With the line that contains "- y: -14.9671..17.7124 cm" as the final line, return every line from the start of the data below exactly.
-=-=-=-=-
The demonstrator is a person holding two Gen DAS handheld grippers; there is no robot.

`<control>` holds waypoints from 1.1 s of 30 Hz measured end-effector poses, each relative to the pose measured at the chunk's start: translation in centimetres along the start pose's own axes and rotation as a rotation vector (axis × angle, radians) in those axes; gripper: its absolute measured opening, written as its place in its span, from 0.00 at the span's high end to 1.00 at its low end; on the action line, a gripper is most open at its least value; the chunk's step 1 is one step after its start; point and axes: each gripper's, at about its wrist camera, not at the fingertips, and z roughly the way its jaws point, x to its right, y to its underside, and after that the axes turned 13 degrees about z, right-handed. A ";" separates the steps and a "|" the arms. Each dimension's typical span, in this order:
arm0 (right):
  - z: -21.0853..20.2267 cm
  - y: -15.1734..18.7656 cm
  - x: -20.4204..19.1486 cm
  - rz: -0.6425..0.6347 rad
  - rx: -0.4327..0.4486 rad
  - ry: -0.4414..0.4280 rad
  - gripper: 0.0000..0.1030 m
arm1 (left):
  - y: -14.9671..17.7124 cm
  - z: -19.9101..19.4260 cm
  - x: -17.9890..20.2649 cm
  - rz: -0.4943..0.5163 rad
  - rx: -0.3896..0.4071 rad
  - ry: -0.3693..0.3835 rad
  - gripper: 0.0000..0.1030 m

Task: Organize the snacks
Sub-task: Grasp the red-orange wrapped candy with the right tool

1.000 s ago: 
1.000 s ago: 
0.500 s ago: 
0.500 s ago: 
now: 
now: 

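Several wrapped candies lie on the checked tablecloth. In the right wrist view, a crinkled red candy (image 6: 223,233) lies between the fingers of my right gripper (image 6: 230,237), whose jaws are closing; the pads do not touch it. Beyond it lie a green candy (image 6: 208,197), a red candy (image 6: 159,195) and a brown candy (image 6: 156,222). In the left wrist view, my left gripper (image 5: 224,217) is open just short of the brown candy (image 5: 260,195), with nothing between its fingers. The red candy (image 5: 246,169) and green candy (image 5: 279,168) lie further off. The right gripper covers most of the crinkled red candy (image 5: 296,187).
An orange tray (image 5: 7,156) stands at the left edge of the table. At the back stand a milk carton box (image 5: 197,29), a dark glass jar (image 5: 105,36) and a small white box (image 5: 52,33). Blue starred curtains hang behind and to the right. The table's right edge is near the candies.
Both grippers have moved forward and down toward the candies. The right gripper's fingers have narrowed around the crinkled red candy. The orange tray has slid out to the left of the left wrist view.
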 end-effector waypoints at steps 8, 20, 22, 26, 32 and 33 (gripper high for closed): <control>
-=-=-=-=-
__Solution to this task__:
The demonstrator is a person holding two Gen DAS handheld grippers; there is no robot.

`<control>` holds waypoints from 1.1 s of 30 Hz measured end-effector poses, each relative to the pose measured at the chunk's start: translation in centimetres along the start pose's own axes and rotation as a rotation vector (axis × angle, radians) in those axes; gripper: its absolute measured opening, written as its place in its span, from 0.00 at the span's high end to 1.00 at its low end; on the action line, a gripper is most open at its least value; the chunk's step 1 is one step after its start; point and axes: each gripper's, at about its wrist camera, not at the fingertips, and z roughly the way its jaws point, x to its right, y to its underside, and after that the axes turned 13 degrees about z, right-handed. A ";" separates the steps and a "|" the arms. Each dimension's typical span, in this order:
arm0 (right):
  - z: -21.0853..20.2267 cm
  - y: -15.1734..18.7656 cm
  - x: -20.4204..19.1486 cm
  - rz: -0.6425..0.6347 rad
  - rx: -0.4327..0.4486 rad
  - ry: -0.4414..0.4280 rad
  - gripper: 0.0000..0.1030 m
arm1 (left):
  - y: -14.9671..17.7124 cm

The answer requires nothing more.